Aim of the task: Leaving out all pictures, give again each line exactly, from the start of the listing through the line that contains "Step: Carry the".
════════════════════
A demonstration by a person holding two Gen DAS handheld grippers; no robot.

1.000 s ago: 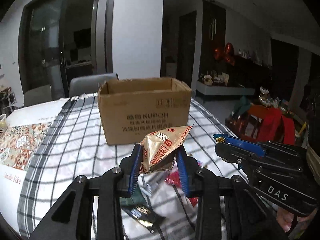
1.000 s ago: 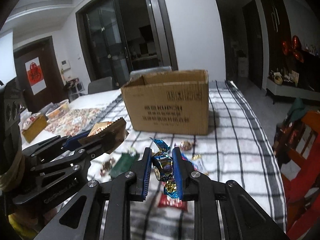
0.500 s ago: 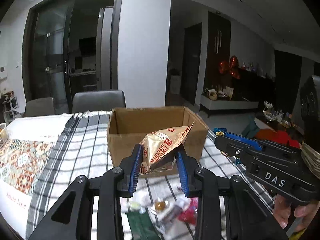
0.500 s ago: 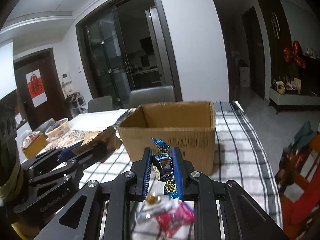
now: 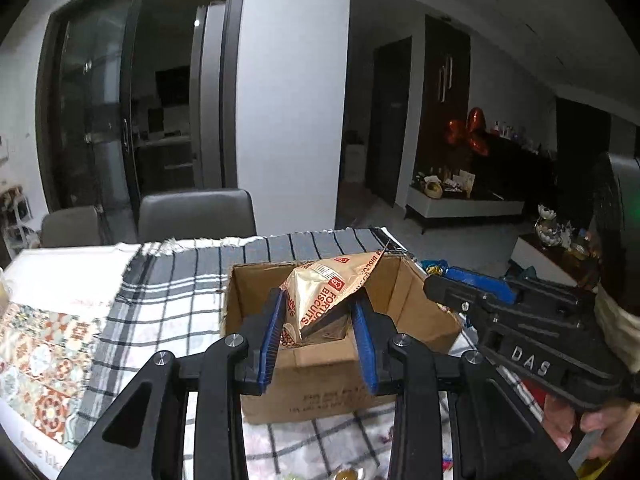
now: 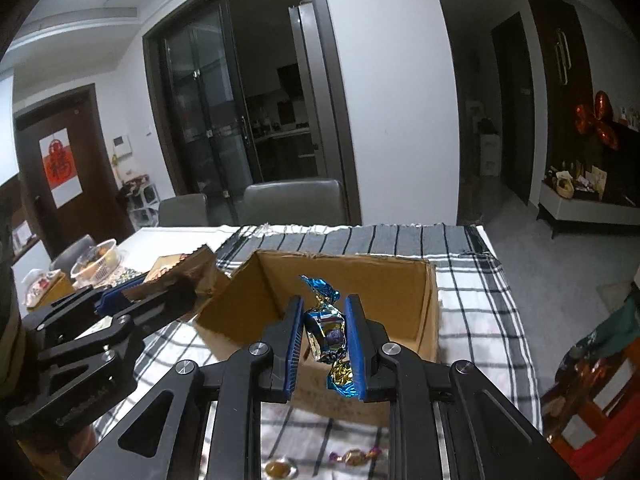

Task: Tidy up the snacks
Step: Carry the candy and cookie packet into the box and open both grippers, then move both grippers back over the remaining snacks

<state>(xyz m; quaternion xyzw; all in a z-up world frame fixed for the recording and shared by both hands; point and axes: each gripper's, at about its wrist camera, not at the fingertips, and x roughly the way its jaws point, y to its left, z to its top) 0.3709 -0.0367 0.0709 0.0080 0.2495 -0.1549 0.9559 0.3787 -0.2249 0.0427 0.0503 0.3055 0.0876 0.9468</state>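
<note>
We hold our left tongs pinched on a gold biscuit packet with red lettering, its blue pads pressing both sides of the wrapper. From the left wrist view the packet hangs above the open top of the cardboard box, clear of its walls, with its crimped end pointing toward the box's far right corner. Our right tongs are clamped on a blue foil candy, whose twisted end sticks up past the fingertips while a gold and blue tail hangs below them. In the right wrist view this candy sits over the near wall of the box, with the bare brown floor of the box visible beyond it. The box stands on a counter covered with a grey and white checked cloth. Just in front of the box, on the side nearest us, two loose wrapped sweets lie on the cloth. To the left of the box the cloth gives way to a patterned mat, and farther left a clear bowl of snacks rests on the counter. Behind the box, two grey chairs stand at the far edge of the counter.
</note>
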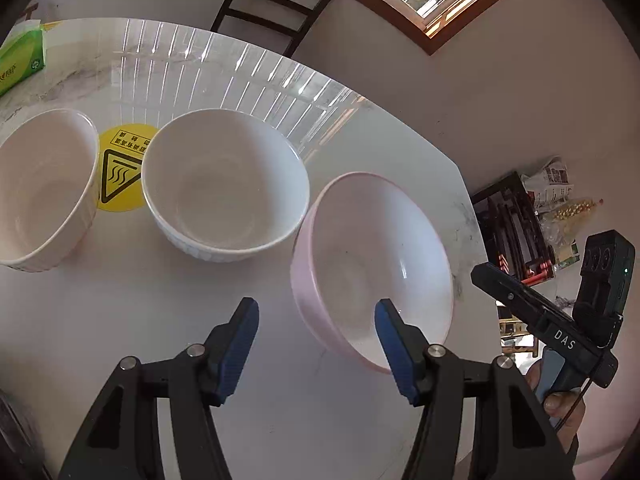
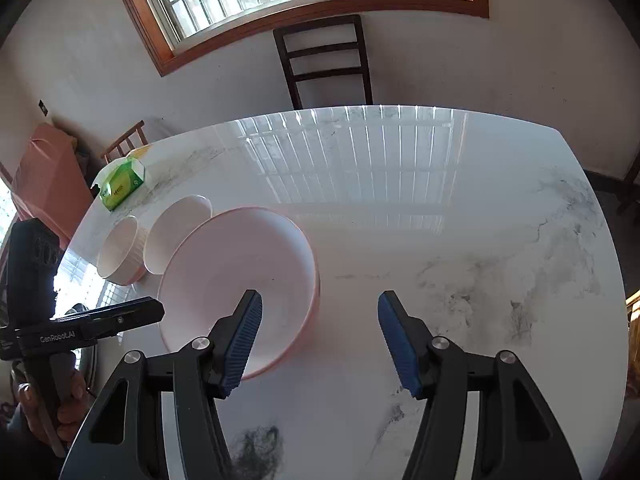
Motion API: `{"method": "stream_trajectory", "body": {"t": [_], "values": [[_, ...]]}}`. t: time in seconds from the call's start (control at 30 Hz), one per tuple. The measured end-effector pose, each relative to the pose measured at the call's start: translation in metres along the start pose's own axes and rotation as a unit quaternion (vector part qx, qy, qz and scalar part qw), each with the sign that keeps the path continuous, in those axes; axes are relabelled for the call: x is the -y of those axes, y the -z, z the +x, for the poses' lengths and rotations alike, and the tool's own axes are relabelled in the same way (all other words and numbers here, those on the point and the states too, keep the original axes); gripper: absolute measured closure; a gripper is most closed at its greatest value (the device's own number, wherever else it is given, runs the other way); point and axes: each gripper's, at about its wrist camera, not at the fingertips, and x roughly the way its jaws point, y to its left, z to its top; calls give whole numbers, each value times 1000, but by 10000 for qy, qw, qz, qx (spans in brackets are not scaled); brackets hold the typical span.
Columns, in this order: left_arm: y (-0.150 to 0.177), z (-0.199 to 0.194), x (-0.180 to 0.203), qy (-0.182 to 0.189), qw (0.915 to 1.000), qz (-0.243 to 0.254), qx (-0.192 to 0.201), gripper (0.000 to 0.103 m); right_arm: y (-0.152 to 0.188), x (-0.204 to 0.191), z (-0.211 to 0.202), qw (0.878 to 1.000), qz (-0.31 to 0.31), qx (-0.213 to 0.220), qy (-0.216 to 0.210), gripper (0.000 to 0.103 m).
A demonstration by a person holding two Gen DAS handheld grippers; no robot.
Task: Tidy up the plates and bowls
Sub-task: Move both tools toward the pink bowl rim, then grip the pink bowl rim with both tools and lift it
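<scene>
From the left wrist, the left gripper [image 1: 316,312] hangs with fingers apart and empty above the pink bowl [image 1: 372,264], which sits on the tabletop [image 1: 160,320] right of two white bowls [image 1: 224,184].

From the right wrist, the right gripper [image 2: 320,308] is spread wide, seemingly touching nothing.

Left-hand ribbed white ceramic bowl [image 1: 44,192]: cut off at 9 o'clock of the left wrist view.
Round yellow warning sticker [image 1: 120,164]: partly hidden by the two white bowls; its print is too small to read.
Green cardboard tissue box [image 1: 22,56]: cut at 10 o'clock of the same view.
Smooth-rimmed white ceramic bowl [image 2: 176,228]: its near side hidden behind the wide pink shallow bowl [image 2: 224,280] in the right wrist view.
Dark wooden ladder-back chair [image 2: 326,64]: seat hidden by the white marble-patterned table [image 2: 440,220].
</scene>
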Motion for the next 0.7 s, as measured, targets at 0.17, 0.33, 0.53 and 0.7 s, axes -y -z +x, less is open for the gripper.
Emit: {"method": "stream_trajectory", "body": {"t": [0.17,0.33,0.53,0.7], "values": [[0,3,8,-112,9998,87,-116,41,-8,-4,27,9992,-54,-325,222,47],[-2,14,10,-264,9992,165,-263,42,-8,-10,48,9970,-157,-632,410,58],[0,26,5,-632,9975,39,-319,84,-1,-15,63,9953,-212,-877,359,93],[10,6,7,-721,9969,222,-216,86,10,-22,48,9957,-241,-853,270,92]]}}
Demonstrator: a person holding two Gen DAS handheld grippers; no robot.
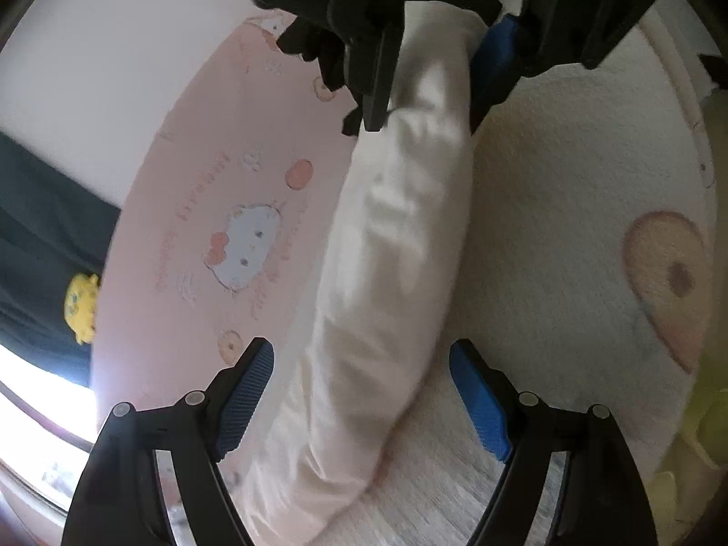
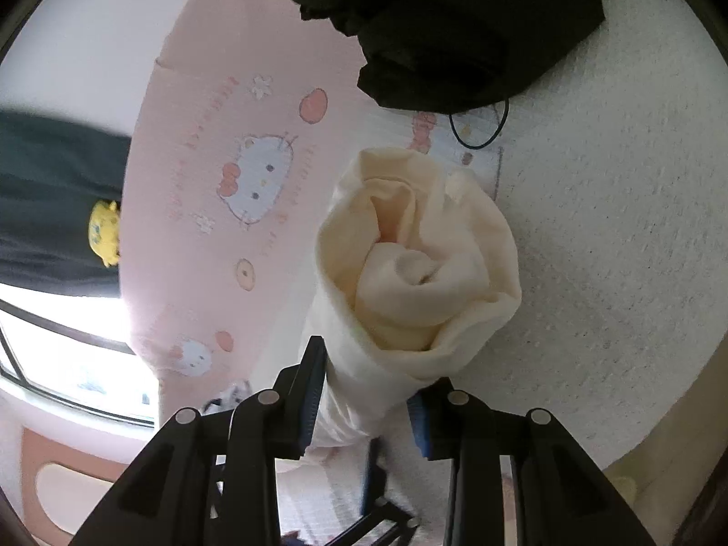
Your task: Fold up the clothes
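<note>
A cream garment [image 1: 386, 245] lies rolled into a long bundle on the bed, across the seam between a pink cartoon-cat sheet [image 1: 204, 173] and a white fleecy blanket [image 1: 555, 236]. My left gripper [image 1: 361, 393] stands open astride the near end of the roll, and both blue pads [image 1: 248, 391] are clear of the cloth. At the far end, my right gripper [image 1: 432, 95] is shut on the roll. In the right wrist view the roll's open end [image 2: 418, 264] bulges out beyond the right gripper [image 2: 367, 405], whose pads pinch the cloth.
A black garment [image 2: 455, 22] lies heaped on the blanket beyond the roll, with a black elastic loop [image 2: 477, 123] beside it. A dark green cloth with a yellow figure [image 2: 104, 232] hangs at the left. A bright window [image 2: 68, 364] is lower left. Pale yellow fabric [image 1: 710, 432] lies at the right edge.
</note>
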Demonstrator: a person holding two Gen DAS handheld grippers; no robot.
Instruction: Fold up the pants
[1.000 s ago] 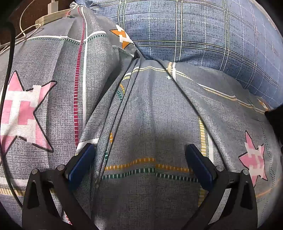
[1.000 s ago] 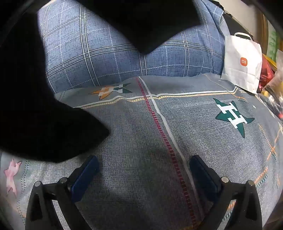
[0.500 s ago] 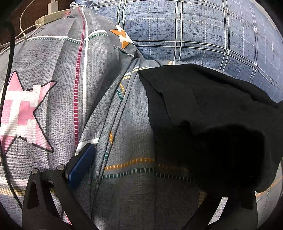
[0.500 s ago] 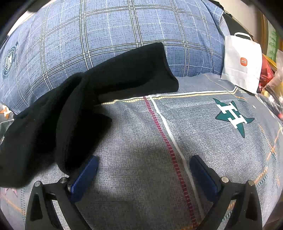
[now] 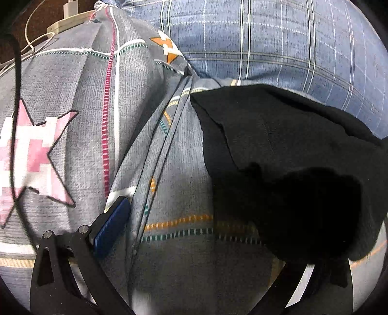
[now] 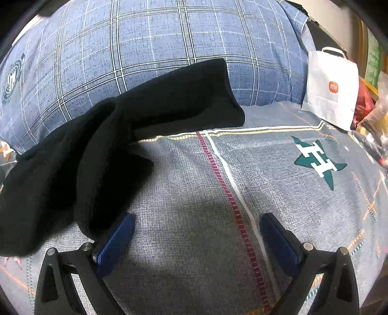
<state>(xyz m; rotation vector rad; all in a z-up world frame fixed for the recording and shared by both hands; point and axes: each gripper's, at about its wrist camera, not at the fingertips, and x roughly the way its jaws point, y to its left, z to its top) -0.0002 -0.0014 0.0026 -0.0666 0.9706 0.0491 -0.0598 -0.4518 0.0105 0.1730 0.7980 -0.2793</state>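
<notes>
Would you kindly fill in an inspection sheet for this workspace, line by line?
Surface: grey patterned bedsheet, wrinkled at a seam.
Job's things: black pants, crumpled, unfolded, partly on the blue plaid duvet.
Clutter: white paper bag; unclear items at far right.
Grippers: left gripper open, right finger hidden under the pants; right gripper open, empty.
Cables: white cords and charger, black cable.
Surroundings: nothing seen.

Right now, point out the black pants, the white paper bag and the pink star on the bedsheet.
black pants (image 6: 101, 150), right wrist view, on the bunched middle of the fabric.
white paper bag (image 6: 329, 92), right wrist view, on its front face beside the orange logo.
pink star (image 5: 34, 155), left wrist view, on the star's centre.
</notes>
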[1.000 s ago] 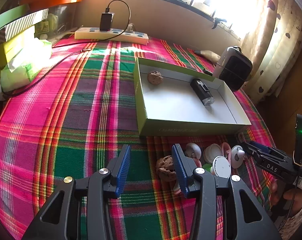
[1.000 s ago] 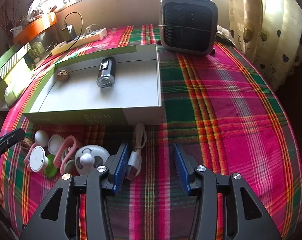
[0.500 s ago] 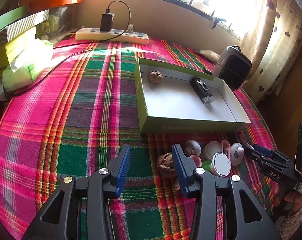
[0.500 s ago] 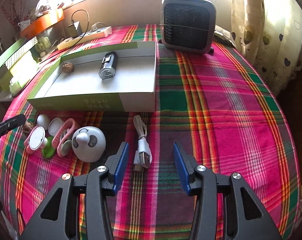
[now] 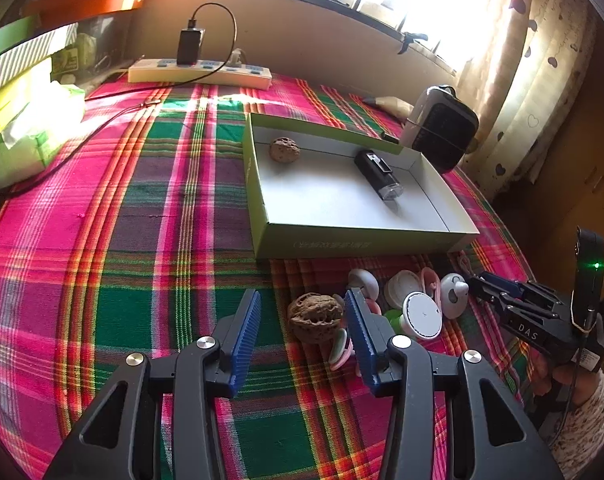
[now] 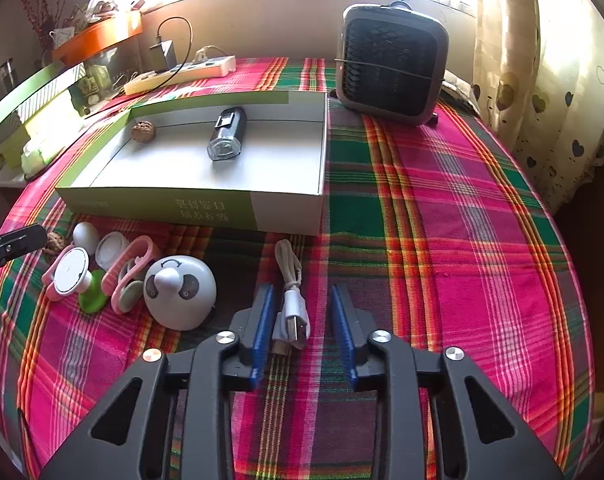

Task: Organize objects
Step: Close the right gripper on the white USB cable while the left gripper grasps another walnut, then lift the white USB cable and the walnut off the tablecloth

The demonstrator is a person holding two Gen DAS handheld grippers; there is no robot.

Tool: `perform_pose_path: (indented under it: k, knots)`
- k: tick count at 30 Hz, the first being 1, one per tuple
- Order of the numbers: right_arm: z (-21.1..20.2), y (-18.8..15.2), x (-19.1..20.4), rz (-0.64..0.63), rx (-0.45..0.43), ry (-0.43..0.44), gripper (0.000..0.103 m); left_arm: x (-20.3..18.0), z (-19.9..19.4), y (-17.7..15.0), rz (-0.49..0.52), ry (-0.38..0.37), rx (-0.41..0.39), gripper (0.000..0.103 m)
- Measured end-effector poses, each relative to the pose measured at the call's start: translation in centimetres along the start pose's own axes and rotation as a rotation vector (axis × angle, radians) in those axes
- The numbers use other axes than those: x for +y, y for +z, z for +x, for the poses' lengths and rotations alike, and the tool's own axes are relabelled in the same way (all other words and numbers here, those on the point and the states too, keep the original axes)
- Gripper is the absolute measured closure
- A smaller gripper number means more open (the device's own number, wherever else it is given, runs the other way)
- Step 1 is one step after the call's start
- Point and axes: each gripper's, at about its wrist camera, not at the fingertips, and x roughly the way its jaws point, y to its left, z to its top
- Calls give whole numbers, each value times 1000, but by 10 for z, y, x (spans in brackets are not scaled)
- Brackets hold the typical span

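Now, left gripper (image 5: 299, 326): jaws open, straddling the wrinkled brown walnut (image 5: 314, 317) on the plaid-clothed surface (image 5: 141, 220), lined up to grasp it.
Right gripper (image 6: 304, 330): jaws open around the coiled white USB cable (image 6: 291, 300), likely its next pick.
Shallow green-and-white cardboard box (image 6: 221, 204): already holds another walnut (image 6: 143, 131) and a black bike light (image 6: 226, 133), so it looks like the destination.

"das" in white on the right tool (image 5: 528, 332), illegible upside-down characters on the box front (image 6: 201, 210)
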Motion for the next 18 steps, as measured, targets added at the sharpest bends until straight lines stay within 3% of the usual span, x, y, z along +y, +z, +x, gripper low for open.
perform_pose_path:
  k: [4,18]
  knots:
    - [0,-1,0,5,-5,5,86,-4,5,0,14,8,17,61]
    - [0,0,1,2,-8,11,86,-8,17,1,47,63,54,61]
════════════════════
Answer section:
A demonstration by a person holding two Gen DAS handheld grippers; no robot.

1.000 s ago: 
1.000 s ago: 
0.500 s ago: 
0.500 s ago: 
now: 
now: 

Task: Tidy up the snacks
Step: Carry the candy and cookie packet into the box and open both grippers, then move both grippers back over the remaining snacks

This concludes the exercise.